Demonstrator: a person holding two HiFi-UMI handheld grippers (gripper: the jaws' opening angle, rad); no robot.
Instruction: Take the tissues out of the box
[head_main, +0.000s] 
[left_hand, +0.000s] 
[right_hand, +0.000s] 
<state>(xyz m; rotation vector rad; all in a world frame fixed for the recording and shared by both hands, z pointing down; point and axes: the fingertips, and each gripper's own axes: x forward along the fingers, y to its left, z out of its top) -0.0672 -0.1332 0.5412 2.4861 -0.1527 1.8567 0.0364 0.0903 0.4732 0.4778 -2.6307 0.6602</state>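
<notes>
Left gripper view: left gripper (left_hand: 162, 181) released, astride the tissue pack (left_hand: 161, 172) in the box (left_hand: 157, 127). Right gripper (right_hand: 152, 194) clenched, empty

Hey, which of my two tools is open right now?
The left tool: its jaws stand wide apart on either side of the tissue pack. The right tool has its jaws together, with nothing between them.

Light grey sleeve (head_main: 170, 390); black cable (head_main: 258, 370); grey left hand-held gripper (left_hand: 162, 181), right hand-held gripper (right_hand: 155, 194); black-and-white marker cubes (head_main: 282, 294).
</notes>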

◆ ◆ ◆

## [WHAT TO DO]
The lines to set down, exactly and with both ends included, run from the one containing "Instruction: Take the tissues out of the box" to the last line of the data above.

## [WRITTEN RESPONSE]
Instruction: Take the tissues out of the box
[head_main, +0.000s] 
[left_hand, +0.000s] 
[right_hand, +0.000s] 
<state>(xyz m; rotation vector rad; all in a world frame fixed for the recording and shared by both hands, z pointing down; point and axes: the fingertips, and each gripper's own axes: x forward along the fingers, y to its left, z out of its top) -0.0672 -0.1332 0.5412 2.4861 -0.1527 1.8567 0.0364 0.0903 0.4732 0.4778 -2.6307 0.6602</state>
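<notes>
Left gripper view: left gripper (left_hand: 162, 181) released, astride the tissue pack (left_hand: 161, 172) in the box (left_hand: 157, 127). Right gripper (right_hand: 152, 194) clenched, empty

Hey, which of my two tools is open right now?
The left tool: its jaws stand wide apart on either side of the tissue pack. The right tool has its jaws together, with nothing between them.

Light grey sleeve (head_main: 170, 390); black cable (head_main: 258, 370); grey left hand-held gripper (left_hand: 162, 181), right hand-held gripper (right_hand: 155, 194); black-and-white marker cubes (head_main: 282, 294).
</notes>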

What was asked now has a complete answer.